| Task brief |
The listing below has to be output exactly as given, less its pictures.
------------------------
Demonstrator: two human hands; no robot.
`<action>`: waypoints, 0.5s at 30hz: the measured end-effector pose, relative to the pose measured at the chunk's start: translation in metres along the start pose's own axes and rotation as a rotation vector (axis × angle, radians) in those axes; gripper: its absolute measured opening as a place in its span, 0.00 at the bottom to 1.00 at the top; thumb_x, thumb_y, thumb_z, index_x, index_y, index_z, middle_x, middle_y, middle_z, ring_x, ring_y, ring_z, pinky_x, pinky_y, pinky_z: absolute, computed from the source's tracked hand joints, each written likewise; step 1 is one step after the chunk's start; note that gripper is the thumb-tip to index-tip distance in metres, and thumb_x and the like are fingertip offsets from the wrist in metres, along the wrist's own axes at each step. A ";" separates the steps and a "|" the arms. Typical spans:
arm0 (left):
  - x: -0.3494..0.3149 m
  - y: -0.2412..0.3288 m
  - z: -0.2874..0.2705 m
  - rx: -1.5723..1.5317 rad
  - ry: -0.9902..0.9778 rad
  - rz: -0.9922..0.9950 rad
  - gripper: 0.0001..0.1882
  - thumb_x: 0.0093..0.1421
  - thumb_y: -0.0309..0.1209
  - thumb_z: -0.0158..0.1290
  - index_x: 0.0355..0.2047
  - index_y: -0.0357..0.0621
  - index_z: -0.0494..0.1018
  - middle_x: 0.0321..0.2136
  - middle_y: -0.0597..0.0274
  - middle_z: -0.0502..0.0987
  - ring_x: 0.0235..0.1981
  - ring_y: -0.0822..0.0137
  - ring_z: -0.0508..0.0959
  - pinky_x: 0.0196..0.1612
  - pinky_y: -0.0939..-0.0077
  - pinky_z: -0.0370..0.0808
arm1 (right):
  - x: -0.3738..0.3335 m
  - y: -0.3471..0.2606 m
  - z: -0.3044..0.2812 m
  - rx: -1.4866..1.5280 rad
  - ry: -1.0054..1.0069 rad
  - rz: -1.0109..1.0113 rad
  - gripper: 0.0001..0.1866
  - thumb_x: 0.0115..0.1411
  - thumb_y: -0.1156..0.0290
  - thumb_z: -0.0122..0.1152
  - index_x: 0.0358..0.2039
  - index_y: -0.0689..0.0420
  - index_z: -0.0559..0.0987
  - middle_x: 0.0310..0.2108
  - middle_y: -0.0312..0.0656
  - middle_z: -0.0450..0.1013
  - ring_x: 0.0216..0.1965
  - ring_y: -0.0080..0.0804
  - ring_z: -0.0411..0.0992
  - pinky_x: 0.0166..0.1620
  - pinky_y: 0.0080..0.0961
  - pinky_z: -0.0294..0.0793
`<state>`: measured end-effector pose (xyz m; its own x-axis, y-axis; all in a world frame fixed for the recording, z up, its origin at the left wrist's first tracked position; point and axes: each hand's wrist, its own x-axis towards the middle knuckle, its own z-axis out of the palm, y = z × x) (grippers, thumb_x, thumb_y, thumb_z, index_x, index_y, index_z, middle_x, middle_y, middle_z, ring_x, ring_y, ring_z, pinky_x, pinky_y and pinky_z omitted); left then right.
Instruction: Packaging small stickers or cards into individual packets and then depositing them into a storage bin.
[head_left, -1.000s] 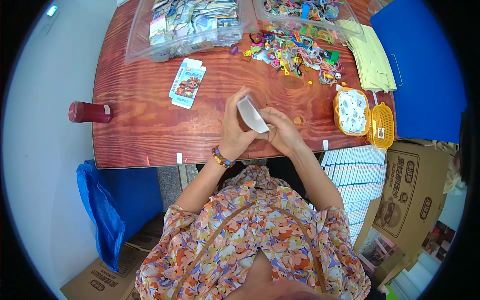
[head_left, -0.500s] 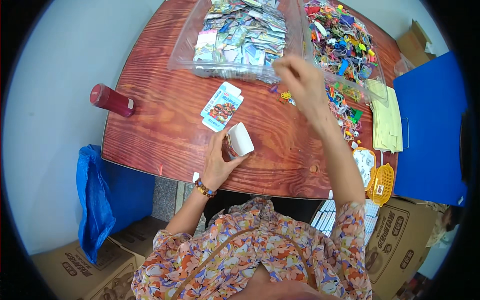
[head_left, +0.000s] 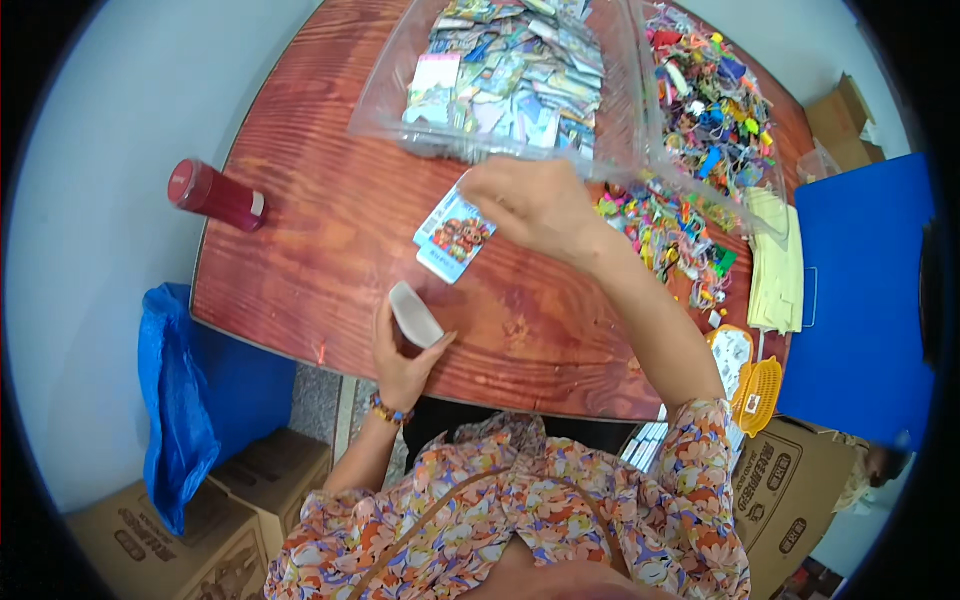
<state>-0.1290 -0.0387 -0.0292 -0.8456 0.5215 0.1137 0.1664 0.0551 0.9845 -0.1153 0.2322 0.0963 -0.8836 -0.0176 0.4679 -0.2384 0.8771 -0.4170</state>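
Observation:
My left hand (head_left: 398,375) grips a small open carton box (head_left: 416,316) near the table's front edge, fingers on one side and thumb on the other. Its white inside faces up. Beyond it lies a flattened light-blue carton (head_left: 460,240) with a cartoon print. My right hand (head_left: 538,205) hovers over that carton's far end, covering part of it. The right fingers are curled together, and what they may hold is hidden.
A clear plastic bin (head_left: 385,110) of small packets stands at the back. Beside it a bin heaped with colourful trinkets (head_left: 710,110) spills onto the table. Yellow sheets (head_left: 772,270), orange baskets (head_left: 762,395) and a blue panel (head_left: 860,300) sit right. A red bottle (head_left: 218,195) lies left.
My right hand has swung left and nearer, from beside the bins to above the flattened carton. My left hand has shifted left and nearer with the carton box. The view has tilted slightly.

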 end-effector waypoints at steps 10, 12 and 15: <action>0.001 -0.008 -0.007 -0.074 -0.007 -0.155 0.48 0.46 0.25 0.71 0.65 0.34 0.56 0.57 0.51 0.68 0.57 0.63 0.71 0.58 0.68 0.71 | 0.039 0.159 -0.055 -0.651 -0.446 0.582 0.19 0.55 0.62 0.59 0.43 0.61 0.79 0.44 0.58 0.76 0.47 0.53 0.76 0.49 0.43 0.77; 0.003 -0.004 -0.007 -0.097 0.010 -0.167 0.48 0.46 0.25 0.71 0.64 0.34 0.56 0.57 0.52 0.68 0.57 0.63 0.71 0.57 0.68 0.71 | 0.045 0.166 -0.038 -0.716 -0.506 0.570 0.19 0.54 0.62 0.60 0.44 0.60 0.79 0.45 0.57 0.75 0.48 0.50 0.76 0.49 0.42 0.77; 0.003 -0.011 -0.007 -0.076 0.019 -0.160 0.47 0.45 0.27 0.72 0.63 0.34 0.58 0.56 0.52 0.69 0.56 0.63 0.72 0.56 0.68 0.72 | 0.055 0.180 -0.029 -0.825 -0.596 0.527 0.18 0.55 0.64 0.58 0.44 0.59 0.80 0.44 0.52 0.78 0.46 0.45 0.78 0.47 0.39 0.78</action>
<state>-0.1373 -0.0439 -0.0384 -0.8677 0.4951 -0.0440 -0.0099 0.0711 0.9974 -0.1951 0.4026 0.0693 -0.8981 0.4136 -0.1491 0.3604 0.8868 0.2891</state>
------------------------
| Solved problem |
Demonstrator: two human hands; no robot.
`<action>`: waypoints, 0.5s at 30hz: the measured end-effector pose, relative to the pose measured at the chunk's start: translation in metres along the start pose's own axes and rotation as a rotation vector (axis × angle, radians) in those axes; gripper: its absolute measured opening as a place in its span, 0.00 at the bottom to 1.00 at the top; thumb_x, thumb_y, thumb_z, index_x, index_y, index_z, middle_x, middle_y, middle_z, ring_x, ring_y, ring_z, pinky_x, pinky_y, pinky_z: absolute, computed from the source's tracked hand joints, each written likewise; step 1 is one step after the chunk's start; note that gripper is the thumb-tip to index-tip distance in metres, and thumb_x and the like are fingertip offsets from the wrist in metres, along the wrist's own axes at each step. A ";" separates the steps and a "|" the arms. Typical spans:
arm0 (left):
  - x: -0.3494..0.3149 m
  - y: -0.2412..0.3288 m
  - z: -0.2874..0.2705 m
  - rx: -1.5723..1.5317 rad
  - ry: -0.9902..0.9778 rad
  - rz: -0.9922..0.9950 rad
  - gripper: 0.0001..0.1882
  - thumb_x: 0.0093..0.1421
  - thumb_y: -0.0309..0.1209
  - thumb_z: -0.0158..0.1290
  - index_x: 0.0355..0.2047
  - index_y: -0.0357..0.0621
  - index_z: -0.0494..0.1018
  - middle_x: 0.0321..0.2136
  - middle_y: -0.0597..0.0274
  - middle_z: -0.0502..0.0987
  - ring_x: 0.0235..0.1981
  - ring_y: -0.0822..0.0137
  - ring_z: -0.0508..0.0959
  - pinky_x: 0.0196..0.1612
  - pinky_y: -0.0939..-0.0077
  - pinky_z: -0.0370..0.0808
arm1 (right):
  - x: -0.3738..0.3335 m
  - y: -0.3471..0.2606 m
  - z: -0.3044..0.2812 m
  - rx: -1.4866..1.5280 rad
  - ry: -1.0054..1.0069 rad
  - rz: -1.0109..1.0113 rad
  - gripper: 0.0001..0.1866
  - thumb_x: 0.0115..0.1411
  - thumb_y: -0.1156..0.0290
  - thumb_z: -0.0122..0.1152
  - index_x: 0.0358..0.2039
  - index_y: -0.0689..0.0420
  - index_z: -0.0559..0.0987
  - middle_x: 0.0310..0.2108
  - middle_y: -0.0312..0.0656
  - middle_z: -0.0450..0.1013
  - ring_x: 0.0216..0.1965
  - ring_y: -0.0080..0.0804
  - ring_z: -0.0411..0.0992
  - pinky_x: 0.0166..0.1620
  - pinky_y: 0.0080..0.0961
  - pinky_z: -0.0294..0.0793
`<state>`: measured end-effector pose (xyz m; its own x-axis, y-axis; all in a world frame fixed for the recording, z up, its origin at the left wrist's first tracked position; point and axes: each hand's wrist, its own x-axis towards the middle knuckle, its own z-axis out of the palm, y = z × x) (grippers, thumb_x, thumb_y, thumb_z, index_x, index_y, index_z, middle_x, middle_y, middle_z, ring_x, ring_y, ring_z, pinky_x, pinky_y and pinky_z omitted); left then right.
Instruction: Packaging small stickers or cards into individual packets and then depositing them into a storage bin.
[head_left, -1.000s] 
[head_left, -0.500s] 
[head_left, +0.000s] 
<state>-0.1290 -0.0387 -0.0292 -0.8456 0.5215 0.1137 0.1664 0.0551 0.9845 -0.1153 0.2322 0.0963 -0.8836 -0.0176 0.4679 -0.2384 0.8771 -0.4170</state>
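Observation:
My left hand (head_left: 398,375) grips a small open carton box (head_left: 416,316) near the table's front edge, fingers on one side and thumb on the other. Its white inside faces up. Beyond it lies a flattened light-blue carton (head_left: 460,240) with a cartoon print. My right hand (head_left: 538,205) hovers over that carton's far end, covering part of it. The right fingers are curled together, and what they may hold is hidden.
A clear plastic bin (head_left: 385,110) of small packets stands at the back. Beside it a bin heaped with colourful trinkets (head_left: 710,110) spills onto the table. Yellow sheets (head_left: 772,270), orange baskets (head_left: 762,395) and a blue panel (head_left: 860,300) sit right. A red bottle (head_left: 218,195) lies left.
My right hand has swung left and nearer, from beside the bins to above the flattened carton. My left hand has shifted left and nearer with the carton box. The view has tilted slightly.
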
 end-effector waypoints at steps 10, 12 and 15: <action>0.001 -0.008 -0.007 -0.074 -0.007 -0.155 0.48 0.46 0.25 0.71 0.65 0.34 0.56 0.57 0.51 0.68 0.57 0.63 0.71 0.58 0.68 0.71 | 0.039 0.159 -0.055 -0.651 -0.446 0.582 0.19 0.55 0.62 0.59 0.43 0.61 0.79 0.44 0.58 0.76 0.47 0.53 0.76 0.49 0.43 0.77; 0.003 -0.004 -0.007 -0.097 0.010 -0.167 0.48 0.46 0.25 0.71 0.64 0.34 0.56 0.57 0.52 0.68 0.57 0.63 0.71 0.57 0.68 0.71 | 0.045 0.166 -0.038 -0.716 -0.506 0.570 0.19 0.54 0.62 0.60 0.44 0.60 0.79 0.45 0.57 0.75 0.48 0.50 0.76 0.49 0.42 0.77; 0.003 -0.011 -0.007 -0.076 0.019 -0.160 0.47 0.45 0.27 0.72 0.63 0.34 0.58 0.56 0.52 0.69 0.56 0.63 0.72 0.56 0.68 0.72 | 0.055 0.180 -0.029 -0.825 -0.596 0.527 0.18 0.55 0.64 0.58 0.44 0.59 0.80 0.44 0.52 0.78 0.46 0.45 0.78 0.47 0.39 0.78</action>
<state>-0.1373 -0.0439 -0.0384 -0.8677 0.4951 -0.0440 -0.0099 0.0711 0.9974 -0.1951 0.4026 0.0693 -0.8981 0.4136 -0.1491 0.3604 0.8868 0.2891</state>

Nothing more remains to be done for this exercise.